* What the exercise asks: In the listing below, find the line containing "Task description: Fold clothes". Write out that line and every line after it to the end, exactly and only those.

* Supplied data:

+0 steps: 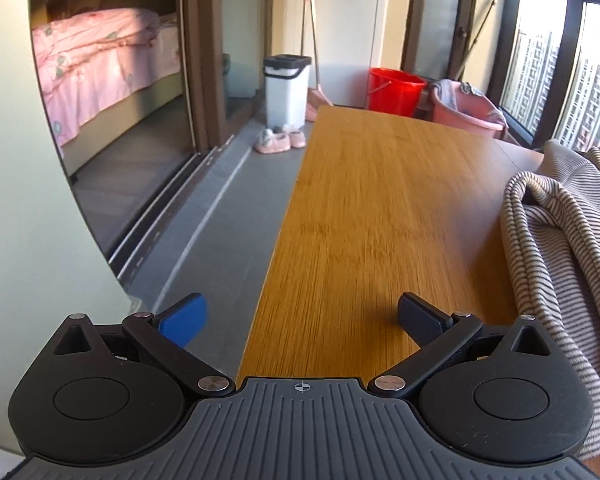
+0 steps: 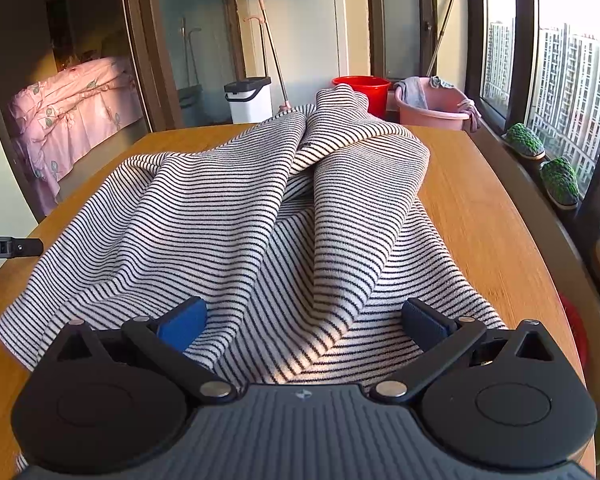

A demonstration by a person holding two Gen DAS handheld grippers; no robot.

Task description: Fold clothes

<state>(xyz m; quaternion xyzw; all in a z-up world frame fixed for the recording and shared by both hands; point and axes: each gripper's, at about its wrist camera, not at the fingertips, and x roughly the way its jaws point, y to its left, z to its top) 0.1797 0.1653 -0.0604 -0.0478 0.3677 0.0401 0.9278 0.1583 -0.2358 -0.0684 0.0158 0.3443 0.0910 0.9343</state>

* Task result:
Task description: Fold clothes

<state>(xyz m; quaternion xyzw; all in a z-up world frame fixed for the recording and shared by both hands; point and axes: each gripper's, at about its wrist camera, not at the fingertips, and x roughly the way its jaws point, y to its left, z to its top) 0.1797 0.1653 -0.0604 -0.0478 0.3677 0.0401 0.9278 0.1583 -0.2358 -0.0684 0.0158 0.3443 0.0910 0.9343</state>

This response is done.